The bug is triggered under the following circumstances:
- multibyte character encoding, like pl_PL.UTF-8
- either translation table is used or RE_ICASE flag is set
- input buffer which ends with a UTF-8 character cut in the middle, ex. aaaaaaaaaaaa\xc4
- specific kind of regex, that does not match the input buffer, and that re_search would apply starting at each position of the input buffer ex. [^b]*ab or simply .*ab

Here's a sample program that consumes 1.4 GB on 32-bit architecture and 5.2 GB on 64-bit machines (measured with valgrind --tool=massif).

#include <regex.h>
#include <locale.h>

int main(void) {
        regex_t preg;
        setlocale(LC_CTYPE, "en_US.UTF-8");
        regcomp(&preg, ".*ab", REG_ICASE);
        regexec(&preg, "aaaaaaaaaaaa\xc4", 0, NULL, 0);
        regfree(&preg);
        return 0;
}


The exhaustive memory usage is caused by calling extend_buffers with each re_search_internal iteration, even though internal buffers already are long enough to hold the whole string. When matching procedure reaches mctx->input.valid_len, internal buffer size is doubled and the rest of the input buffer is converted to wchar_t, except for the last byte, which is a UTF-8 character cut in the middle. This last character is never converted, because it's continuation never comes, but still internal buffers are needlessly doubled.
A patch solving this problem is attached.

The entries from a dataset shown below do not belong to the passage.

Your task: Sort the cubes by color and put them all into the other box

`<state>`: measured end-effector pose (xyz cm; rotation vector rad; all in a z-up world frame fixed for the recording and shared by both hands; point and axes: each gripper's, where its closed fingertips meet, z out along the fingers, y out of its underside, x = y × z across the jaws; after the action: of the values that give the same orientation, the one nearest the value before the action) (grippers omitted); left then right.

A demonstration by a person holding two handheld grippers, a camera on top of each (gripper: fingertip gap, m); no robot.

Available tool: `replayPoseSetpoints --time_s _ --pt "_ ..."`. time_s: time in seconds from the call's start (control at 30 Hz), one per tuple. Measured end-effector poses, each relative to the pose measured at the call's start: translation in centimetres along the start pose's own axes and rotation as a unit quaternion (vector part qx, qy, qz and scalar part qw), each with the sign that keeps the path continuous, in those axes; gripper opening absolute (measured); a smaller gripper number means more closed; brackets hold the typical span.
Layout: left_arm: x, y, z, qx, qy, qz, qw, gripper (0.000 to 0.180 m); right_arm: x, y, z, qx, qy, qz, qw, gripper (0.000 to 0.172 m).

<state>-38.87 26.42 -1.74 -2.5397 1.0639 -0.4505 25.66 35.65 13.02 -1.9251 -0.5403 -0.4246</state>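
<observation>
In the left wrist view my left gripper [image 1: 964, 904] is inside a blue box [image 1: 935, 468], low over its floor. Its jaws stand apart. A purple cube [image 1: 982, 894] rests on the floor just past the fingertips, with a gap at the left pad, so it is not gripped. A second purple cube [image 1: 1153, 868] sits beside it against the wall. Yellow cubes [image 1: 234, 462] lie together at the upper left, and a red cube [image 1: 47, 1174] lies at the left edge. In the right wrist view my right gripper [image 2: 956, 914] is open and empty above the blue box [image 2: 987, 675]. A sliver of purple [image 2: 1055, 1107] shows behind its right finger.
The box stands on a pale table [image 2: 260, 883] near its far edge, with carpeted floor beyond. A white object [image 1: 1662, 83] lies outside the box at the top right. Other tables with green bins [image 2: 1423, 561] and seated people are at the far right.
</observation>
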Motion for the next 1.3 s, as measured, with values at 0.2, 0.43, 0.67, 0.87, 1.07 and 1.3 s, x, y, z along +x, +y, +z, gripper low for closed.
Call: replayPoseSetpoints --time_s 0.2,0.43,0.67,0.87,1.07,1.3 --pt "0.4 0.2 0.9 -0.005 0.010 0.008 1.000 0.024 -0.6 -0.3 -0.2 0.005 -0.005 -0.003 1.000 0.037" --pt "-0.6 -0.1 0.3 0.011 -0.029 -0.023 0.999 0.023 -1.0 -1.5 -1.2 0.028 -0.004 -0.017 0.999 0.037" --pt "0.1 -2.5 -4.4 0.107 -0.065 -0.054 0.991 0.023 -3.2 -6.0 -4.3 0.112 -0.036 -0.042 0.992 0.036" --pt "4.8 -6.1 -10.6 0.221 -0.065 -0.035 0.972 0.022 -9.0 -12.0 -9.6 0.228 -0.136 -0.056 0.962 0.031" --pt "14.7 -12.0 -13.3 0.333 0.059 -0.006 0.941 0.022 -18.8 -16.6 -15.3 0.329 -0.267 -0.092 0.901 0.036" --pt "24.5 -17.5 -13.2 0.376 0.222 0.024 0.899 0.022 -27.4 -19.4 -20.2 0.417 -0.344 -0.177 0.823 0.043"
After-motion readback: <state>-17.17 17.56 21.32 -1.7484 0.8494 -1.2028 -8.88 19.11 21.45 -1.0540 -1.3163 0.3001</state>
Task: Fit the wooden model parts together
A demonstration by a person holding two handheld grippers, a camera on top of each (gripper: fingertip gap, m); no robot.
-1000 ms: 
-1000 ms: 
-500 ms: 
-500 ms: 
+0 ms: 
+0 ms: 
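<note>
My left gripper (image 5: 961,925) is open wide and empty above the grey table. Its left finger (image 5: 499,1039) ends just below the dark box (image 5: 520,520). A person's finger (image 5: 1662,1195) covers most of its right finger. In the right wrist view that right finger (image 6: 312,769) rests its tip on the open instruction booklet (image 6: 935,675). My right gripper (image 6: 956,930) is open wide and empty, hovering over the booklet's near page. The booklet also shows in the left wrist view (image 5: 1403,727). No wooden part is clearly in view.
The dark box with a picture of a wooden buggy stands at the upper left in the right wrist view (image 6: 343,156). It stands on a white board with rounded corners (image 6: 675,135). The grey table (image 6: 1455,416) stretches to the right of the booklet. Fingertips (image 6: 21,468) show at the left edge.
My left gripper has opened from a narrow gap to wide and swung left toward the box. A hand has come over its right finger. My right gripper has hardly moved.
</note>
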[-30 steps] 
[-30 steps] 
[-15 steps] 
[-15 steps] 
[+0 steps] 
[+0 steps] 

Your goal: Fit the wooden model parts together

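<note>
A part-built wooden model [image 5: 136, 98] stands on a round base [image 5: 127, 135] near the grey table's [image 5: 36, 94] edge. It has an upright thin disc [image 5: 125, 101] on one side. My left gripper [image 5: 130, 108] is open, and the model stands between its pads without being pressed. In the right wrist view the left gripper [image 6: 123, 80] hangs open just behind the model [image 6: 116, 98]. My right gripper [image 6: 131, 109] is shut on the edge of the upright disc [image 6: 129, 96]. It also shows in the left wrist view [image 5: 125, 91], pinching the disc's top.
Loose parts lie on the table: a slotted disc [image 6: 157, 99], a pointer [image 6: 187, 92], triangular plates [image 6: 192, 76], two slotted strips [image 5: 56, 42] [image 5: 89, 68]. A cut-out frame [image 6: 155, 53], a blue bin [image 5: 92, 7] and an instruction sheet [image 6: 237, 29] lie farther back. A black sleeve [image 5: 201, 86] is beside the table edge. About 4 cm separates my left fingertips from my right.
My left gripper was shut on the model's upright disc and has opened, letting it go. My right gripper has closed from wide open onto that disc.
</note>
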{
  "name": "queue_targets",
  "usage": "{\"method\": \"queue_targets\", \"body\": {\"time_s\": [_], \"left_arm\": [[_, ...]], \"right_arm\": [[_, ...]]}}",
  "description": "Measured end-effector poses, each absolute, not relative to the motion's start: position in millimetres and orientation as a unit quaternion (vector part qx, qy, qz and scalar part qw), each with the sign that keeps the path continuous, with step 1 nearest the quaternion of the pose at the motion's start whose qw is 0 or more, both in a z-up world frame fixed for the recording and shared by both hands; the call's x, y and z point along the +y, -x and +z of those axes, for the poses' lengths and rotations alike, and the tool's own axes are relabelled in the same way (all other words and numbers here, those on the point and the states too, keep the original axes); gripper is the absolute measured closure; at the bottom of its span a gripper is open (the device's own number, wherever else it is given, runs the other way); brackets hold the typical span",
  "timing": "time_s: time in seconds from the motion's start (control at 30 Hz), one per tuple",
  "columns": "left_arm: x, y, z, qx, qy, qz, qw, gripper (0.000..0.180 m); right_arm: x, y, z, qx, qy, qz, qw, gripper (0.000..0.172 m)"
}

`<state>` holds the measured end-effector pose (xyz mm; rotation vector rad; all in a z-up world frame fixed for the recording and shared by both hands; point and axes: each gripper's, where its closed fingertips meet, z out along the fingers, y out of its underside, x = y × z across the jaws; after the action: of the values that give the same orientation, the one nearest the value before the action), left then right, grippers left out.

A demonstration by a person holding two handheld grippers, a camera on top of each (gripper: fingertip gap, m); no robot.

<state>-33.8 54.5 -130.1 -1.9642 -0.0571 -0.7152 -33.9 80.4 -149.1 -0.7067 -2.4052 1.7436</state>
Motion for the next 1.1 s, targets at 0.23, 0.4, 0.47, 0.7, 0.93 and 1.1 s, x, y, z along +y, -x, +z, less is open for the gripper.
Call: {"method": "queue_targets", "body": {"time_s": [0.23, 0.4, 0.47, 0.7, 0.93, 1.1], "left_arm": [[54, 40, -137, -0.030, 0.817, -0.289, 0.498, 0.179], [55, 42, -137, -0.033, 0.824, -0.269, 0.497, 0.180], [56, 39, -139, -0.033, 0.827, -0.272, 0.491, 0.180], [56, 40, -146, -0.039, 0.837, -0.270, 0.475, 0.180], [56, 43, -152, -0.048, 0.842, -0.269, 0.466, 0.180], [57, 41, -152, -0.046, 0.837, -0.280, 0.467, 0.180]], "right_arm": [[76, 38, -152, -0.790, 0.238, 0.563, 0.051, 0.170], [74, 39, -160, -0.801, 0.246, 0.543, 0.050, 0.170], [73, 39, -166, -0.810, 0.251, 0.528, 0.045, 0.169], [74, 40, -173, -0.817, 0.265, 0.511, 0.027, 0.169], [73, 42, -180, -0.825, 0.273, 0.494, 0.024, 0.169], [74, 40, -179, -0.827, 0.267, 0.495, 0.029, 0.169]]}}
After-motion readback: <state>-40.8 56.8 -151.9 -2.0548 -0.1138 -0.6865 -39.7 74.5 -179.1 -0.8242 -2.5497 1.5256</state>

There's another issue. Once the internal buffers are long enough to hold at least half of the input buffer, they shouldn't get doubled, because that's a waste of memory. Instead it's enough to extend them to the actual length of the input buffer. This can save significant amounts of memory for long input buffers.
A patch for this issue is attached as well.
Comment 1 Emil Wojak 2011-05-26 15:30:14 UTC
Created attachment 5754 [details]
A patch for optimal size of internal buffers.
Comment 2 Paolo Bonzini 2011-05-26 15:32:45 UTC
The patches look good apart from extra-long lines.  Thanks.
Comment 3 Ulrich Drepper 2011-05-28 21:17:21 UTC
The patches missed the crucial change which fixed this specific problem.  I added the patches and then this one additional test.